- [Exercise aim]: Select every line below containing the word "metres".

Top of Exercise data

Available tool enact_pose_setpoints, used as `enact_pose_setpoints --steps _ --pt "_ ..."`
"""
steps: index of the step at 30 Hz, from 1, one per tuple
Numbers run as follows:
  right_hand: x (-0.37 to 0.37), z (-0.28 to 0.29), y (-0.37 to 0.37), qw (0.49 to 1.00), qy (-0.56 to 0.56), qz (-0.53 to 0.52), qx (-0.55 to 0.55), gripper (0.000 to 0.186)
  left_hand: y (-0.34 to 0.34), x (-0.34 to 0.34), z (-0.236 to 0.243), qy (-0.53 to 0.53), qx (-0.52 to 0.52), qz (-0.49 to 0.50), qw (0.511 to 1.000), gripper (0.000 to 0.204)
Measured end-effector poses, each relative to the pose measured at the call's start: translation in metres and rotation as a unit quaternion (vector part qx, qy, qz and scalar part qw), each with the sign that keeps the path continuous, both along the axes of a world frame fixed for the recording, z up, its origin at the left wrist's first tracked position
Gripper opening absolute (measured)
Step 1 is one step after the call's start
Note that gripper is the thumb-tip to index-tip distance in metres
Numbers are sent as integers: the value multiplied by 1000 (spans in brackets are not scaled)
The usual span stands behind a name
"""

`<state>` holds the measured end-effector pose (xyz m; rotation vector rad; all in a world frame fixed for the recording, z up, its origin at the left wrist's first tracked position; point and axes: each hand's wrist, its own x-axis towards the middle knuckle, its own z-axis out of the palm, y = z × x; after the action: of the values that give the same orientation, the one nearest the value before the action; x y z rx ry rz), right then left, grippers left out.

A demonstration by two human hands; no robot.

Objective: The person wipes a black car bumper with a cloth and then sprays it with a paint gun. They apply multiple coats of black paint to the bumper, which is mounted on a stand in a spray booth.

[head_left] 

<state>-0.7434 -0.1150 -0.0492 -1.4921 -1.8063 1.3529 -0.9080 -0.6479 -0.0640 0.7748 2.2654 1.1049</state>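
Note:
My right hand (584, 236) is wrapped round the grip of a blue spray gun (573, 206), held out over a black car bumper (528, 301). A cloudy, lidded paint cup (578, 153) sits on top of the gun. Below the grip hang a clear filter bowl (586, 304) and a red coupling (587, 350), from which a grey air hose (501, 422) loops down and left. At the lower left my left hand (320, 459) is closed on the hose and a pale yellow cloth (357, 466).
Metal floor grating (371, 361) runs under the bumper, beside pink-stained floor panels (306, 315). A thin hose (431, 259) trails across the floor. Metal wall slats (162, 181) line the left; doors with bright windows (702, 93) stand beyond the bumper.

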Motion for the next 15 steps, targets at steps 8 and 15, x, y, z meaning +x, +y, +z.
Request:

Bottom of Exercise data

- [Result below]:
Measured end-effector poses, each relative to the pose measured at the call's start: translation in metres and rotation as a unit quaternion (vector part qx, qy, qz and scalar part qw), each with the sign that keeps the path continuous, both along the axes of a world frame fixed for the recording, z up, its origin at the left wrist's first tracked position
Note that gripper is the thumb-tip to index-tip distance in metres

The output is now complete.